In eine ähnliche Kerbe schlägt der Autofahrerklub ARBÖ. "Einzig und allein sollen Autofahrer bestraft und zum Umstieg auf die öffentlichen Verkehrsmittel gezwungen werden. Das ist schlichtweg nicht zur akzeptieren und fernab jedes sozial verträglichen und nachhaltigen Mobilitätskonzepts", kritisiert ARBÖ-Generalsekretär Gerald Kumnig. Er stößt sich außerdem an der Tatsache, dass im vorliegenden Bericht zwar die Autofahrer massiv zur Kasse gebeten werden sollen, andere Emittenten wie der Flugverkehr oder die Schifffahrt nur am Rande erwähnt werden. Bernhard Wiesinger schließt sich dieser Kritik an und ortet im Bundesumweltamts-Bericht eine einseitige Fokussierung auf den Straßenverkehr: So bleibe das Privileg des Flugverkehrs, keinen einzigen Cent an Kraftstoffsteuern abzuführen, unerwähnt, so der ÖAMTC-Vertreter.

Eigener Bericht bis dato von der Politik unkommentiert

Beide Interessenorganisationen verweisen auf den von ihnen gemeinsam im Juni 2018 herausgegebenen "Expertenbericht Mobilität und Klimaschutz 2030". In diesem fänden sich genügend Vorschläge zur CO2-Reduktion des motorisierten Individualverkehrs. TU-Experten hätten beispielsweise vorschlagen, dass neben dem Flottenwechsel eine verstärkte Beimengung biogener und synthetischer Kraftstoffe ausreicht, um das Klimaziel für das Pkw-Segment zu erreichen. Allerdings hätte es bis heute aus den Reihen der Politik keine Antwort auf die in Zusammenhang mit dem Expertenbericht eingereichten Fragen gegeben.
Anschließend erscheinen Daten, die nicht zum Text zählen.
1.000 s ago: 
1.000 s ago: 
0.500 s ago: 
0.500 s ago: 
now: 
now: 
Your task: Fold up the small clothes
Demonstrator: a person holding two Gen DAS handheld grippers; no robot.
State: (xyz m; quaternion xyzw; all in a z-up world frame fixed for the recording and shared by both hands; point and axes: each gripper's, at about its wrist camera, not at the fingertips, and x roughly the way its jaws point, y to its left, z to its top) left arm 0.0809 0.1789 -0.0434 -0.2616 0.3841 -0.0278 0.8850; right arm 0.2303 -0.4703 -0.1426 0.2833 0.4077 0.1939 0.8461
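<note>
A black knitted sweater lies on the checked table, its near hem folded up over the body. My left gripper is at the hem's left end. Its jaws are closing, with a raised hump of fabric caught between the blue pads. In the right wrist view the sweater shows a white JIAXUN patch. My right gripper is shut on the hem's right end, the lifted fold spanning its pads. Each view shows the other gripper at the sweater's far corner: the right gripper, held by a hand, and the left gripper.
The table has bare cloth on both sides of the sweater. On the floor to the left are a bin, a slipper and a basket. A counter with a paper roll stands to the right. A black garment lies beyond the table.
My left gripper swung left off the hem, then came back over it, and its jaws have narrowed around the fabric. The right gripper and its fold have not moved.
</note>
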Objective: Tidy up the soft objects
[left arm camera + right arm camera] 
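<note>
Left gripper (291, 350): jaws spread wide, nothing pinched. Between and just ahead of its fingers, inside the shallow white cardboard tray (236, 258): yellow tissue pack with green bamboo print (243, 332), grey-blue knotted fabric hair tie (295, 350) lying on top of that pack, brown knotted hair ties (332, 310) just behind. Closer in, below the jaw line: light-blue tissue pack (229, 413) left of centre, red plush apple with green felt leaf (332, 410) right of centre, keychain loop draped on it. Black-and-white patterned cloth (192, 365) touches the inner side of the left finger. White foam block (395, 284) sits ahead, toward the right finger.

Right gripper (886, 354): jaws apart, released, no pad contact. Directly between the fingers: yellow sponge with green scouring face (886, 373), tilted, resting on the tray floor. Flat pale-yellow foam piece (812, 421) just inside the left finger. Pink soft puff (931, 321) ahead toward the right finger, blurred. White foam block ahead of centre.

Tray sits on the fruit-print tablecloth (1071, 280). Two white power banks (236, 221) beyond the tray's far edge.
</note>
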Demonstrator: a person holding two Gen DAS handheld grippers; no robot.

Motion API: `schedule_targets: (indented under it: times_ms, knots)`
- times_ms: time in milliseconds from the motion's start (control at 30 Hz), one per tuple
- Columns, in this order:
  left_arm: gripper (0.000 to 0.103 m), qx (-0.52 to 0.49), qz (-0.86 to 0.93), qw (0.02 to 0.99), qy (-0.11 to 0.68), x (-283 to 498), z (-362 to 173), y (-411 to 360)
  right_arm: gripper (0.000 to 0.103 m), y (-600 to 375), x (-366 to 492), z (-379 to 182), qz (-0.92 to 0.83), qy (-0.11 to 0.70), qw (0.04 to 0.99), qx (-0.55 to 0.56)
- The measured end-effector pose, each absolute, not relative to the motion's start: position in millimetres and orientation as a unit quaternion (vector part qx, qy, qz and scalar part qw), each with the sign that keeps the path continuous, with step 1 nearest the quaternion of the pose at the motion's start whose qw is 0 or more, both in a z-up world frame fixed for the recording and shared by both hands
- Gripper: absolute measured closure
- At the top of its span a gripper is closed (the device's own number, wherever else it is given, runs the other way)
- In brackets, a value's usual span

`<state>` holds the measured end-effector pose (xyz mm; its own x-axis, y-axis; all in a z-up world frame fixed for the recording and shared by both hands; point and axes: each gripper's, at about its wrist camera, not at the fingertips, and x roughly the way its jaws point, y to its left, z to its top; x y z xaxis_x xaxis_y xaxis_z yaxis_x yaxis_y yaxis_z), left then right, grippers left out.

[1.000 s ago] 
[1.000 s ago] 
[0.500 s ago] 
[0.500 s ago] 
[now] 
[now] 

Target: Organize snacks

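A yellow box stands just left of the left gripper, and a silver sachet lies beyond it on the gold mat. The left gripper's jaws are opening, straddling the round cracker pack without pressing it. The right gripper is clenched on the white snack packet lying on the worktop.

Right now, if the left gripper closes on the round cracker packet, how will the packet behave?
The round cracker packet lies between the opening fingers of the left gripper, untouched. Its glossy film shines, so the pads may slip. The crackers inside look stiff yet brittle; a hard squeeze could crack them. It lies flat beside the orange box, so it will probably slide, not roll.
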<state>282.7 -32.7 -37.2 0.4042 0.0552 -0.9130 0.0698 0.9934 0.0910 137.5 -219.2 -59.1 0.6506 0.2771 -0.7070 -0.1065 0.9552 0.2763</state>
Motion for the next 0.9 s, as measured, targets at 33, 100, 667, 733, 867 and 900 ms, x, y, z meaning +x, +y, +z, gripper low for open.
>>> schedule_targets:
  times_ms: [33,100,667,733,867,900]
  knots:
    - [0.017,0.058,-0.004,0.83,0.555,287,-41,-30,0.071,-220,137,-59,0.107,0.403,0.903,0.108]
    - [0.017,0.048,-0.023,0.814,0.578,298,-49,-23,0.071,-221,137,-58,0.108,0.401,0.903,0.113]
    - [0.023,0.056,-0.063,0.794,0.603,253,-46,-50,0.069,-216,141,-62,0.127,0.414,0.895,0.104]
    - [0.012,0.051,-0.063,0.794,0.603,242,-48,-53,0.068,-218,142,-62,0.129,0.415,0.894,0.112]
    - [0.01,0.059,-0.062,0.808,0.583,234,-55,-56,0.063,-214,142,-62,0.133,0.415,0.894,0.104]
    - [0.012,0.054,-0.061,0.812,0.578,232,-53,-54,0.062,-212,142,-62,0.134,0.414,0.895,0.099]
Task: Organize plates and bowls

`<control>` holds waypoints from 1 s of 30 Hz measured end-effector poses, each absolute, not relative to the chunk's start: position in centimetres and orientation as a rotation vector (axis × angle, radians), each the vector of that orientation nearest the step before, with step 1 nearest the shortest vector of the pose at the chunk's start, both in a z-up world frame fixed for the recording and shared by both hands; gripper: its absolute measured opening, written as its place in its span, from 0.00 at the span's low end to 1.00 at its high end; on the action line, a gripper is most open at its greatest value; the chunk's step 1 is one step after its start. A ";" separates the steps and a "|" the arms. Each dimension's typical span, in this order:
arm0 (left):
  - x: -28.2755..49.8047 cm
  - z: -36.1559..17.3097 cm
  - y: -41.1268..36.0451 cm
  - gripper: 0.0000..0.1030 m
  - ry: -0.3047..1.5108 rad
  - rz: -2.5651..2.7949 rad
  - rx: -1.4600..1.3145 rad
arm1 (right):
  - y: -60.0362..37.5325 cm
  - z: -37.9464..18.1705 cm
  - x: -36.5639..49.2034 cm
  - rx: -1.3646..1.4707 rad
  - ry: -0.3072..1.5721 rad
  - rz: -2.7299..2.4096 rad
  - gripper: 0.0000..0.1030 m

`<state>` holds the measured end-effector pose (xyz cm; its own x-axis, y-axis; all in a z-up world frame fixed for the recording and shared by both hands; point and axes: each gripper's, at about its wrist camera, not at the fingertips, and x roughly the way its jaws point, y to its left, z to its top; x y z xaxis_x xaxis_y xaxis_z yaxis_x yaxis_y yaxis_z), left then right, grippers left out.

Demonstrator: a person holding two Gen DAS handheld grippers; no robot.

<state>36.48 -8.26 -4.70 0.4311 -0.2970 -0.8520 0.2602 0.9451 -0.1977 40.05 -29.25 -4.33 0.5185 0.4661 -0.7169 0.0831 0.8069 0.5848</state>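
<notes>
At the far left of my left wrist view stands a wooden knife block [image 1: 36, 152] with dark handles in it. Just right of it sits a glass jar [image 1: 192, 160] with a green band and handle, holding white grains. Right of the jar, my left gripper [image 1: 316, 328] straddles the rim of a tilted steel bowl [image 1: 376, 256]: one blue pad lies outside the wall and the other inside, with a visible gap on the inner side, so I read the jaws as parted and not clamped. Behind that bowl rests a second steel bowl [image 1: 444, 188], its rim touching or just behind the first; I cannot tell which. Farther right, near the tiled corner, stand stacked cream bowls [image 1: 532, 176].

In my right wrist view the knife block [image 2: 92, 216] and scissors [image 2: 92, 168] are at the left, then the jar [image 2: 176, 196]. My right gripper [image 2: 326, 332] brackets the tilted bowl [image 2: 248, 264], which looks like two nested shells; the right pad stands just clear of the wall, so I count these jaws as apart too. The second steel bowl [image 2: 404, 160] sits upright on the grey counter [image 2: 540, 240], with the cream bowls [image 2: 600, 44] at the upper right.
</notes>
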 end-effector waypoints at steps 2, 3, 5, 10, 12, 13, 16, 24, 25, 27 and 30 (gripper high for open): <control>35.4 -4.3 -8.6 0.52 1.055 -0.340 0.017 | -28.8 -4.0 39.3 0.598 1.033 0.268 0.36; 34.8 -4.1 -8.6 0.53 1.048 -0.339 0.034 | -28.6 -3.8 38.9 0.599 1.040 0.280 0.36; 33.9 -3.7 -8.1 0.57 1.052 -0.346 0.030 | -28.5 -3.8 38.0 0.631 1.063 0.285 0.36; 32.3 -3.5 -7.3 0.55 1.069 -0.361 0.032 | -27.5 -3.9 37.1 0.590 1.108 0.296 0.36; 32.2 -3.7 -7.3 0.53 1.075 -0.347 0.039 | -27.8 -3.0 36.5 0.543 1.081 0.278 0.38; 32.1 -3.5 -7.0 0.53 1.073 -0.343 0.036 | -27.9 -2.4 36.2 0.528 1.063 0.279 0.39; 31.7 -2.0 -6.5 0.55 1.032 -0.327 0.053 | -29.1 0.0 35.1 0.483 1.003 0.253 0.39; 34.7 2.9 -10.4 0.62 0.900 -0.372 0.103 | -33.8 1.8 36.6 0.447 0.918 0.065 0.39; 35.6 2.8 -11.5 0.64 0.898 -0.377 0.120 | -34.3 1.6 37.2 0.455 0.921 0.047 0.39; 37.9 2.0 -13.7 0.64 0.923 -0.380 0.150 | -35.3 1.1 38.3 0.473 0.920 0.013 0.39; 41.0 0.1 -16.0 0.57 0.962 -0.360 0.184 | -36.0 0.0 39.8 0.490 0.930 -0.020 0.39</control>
Verkehrsminister Norbert Hofer nahm zwar auf den "Sachstandsbericht Mobilität" Bezug und lobte die Investitionen in den Ausbau der Schienen-Infrastruktur und die Förderung der E-Mobilität. Der Minister stellte aber auch klar, und verwies dabei auf das Regierungsprogramm, dass er "für Maßnahmen, die Autofahrer schikanieren, wie eine flächendeckende Maut, City-Maut oder 100 km/h auf Autobahnen und Schnellstraßen", nicht zur Verfügung stünde.